# Adjustable high heels yay or nay?



## Adrienne (Jun 13, 2008)

I know these came out awhile ago but i thought it was neat. its a shame none of them are really cute imo.


----------



## Amber77 (Jun 13, 2008)

Those are kinda cool, but I would be afraid of accidents that may occur... Like the heel falling off randomly...


----------



## -Chelsey- (Jun 13, 2008)

Yeah that's a cool idea but I'd be afraid of them breaking.


----------



## beaglette (Jun 13, 2008)

I don't see how these work!

Back in my teenage years, I had a pair of heels that were too high. I took them in and had them cut down. Welllll they were the most uncomfortable things on the planet because the angle of the actual shoe was created FOR that specific heel height.

Based on my previous experience, I wonder if these would be uncomfortable to?

Warmly,

Brandi


----------



## Ashley (Jun 13, 2008)

Interesting! However, the shoe in the first pic looks so strange after being lowered.


----------



## katana (Jun 13, 2008)

Quote:
Back in my teenage years, I had a pair of heels that were too high. I took them in and had them cut down. Welllll they were the most uncomfortable things on the planet because the angle of the actual shoe was created FOR that specific heel height. I never even thought about that beaglette, but I think you may be right!I too would be afraid to wear them, they do look as if they may just break, at any given time. Cute Idea though.


----------



## Anthea (Jun 13, 2008)

Originally Posted by *beaglette* /img/forum/go_quote.gif I don't see how these work! 
Back in my teenage years, I had a pair of heels that were too high. I took them in and had them cut down. Welllll they were the most uncomfortable things on the planet because the angle of the actual shoe was created FOR that specific heel height.

Based on my previous experience, I wonder if these would be uncomfortable to?

Warmly,

Brandi

I agree Brandi, if the base of the shoe has no flex then the angles would be wrong by adjusting the heel height.

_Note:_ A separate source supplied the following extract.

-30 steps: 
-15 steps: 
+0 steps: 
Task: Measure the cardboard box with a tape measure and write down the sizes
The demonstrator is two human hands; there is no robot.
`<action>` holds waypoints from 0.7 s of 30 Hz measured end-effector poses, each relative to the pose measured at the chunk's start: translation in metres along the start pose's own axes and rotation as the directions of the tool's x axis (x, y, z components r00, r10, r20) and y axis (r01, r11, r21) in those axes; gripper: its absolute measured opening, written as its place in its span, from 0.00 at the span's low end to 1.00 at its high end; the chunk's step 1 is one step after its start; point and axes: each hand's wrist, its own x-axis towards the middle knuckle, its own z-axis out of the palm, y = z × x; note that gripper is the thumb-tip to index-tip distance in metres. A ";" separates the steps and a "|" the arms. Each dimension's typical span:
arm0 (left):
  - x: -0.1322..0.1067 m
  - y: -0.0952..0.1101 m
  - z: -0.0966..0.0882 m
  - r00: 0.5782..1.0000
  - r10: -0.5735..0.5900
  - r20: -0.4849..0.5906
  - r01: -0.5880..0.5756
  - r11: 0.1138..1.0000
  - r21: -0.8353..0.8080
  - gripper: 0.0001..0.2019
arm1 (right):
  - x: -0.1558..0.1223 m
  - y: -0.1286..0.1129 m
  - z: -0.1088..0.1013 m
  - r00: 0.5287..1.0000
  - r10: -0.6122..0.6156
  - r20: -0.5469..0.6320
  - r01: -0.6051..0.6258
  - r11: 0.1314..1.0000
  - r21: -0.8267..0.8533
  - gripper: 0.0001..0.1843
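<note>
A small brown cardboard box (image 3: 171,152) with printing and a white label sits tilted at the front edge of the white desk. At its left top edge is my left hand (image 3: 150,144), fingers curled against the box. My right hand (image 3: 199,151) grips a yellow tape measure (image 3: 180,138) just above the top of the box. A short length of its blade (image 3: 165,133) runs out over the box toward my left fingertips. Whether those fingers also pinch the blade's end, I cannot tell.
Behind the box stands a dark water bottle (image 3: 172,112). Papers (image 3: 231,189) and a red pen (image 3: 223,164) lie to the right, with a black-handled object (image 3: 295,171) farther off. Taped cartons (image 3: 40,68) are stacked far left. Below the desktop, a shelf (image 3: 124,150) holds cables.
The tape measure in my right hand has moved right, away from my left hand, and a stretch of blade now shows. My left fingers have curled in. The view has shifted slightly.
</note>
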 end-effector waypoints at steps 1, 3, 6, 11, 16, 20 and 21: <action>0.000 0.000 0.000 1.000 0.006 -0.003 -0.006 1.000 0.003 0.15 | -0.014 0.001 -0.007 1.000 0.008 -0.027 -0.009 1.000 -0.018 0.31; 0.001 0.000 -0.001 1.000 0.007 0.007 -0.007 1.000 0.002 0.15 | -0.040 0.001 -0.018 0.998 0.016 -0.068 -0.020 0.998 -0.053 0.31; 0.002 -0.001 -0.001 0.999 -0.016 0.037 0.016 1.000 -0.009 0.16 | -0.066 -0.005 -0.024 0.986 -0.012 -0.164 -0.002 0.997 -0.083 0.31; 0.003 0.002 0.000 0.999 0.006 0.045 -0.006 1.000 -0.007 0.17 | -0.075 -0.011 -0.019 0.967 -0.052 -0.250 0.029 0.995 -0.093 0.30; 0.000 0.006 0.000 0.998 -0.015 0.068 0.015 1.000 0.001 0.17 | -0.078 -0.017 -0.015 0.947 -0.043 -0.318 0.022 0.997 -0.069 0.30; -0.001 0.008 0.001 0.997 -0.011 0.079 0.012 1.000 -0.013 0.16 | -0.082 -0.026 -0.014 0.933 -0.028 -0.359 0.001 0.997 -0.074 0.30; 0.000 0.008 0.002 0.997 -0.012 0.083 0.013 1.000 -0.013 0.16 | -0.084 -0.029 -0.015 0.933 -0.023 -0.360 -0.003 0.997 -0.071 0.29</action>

Looking at the photos it looks like the shoe is flexible in the base and therefore should be ok comfort wise at both heights. However this might make it more tiring to walk in with the high heel in place.

I have reservations about anything that is adjustable. From an engineering view I think any structure (the heel) that has a joint is not going to be as strong or as durable. IMO


----------



## reesesilverstar (Jun 14, 2008)

yea... i'm not buying into this...


----------



## puncturedskirt (Jun 14, 2008)

Originally Posted by *Amber77* /img/forum/go_quote.gif Those are kinda cool, but I would be afraid of accidents that may occur... Like the heel falling off randomly... Exactly what i thought.


----------



## Karren (Jun 14, 2008)

Like something you would see on Get Smart! Can you get one with a phone in it too?


----------



## kdmakeuparts (Jun 14, 2008)

Well, I don't like any idea that lessens my need for another pair of shoes.


----------



## pinksugar (Jun 14, 2008)

I do like the pink and black pair... not so much the others.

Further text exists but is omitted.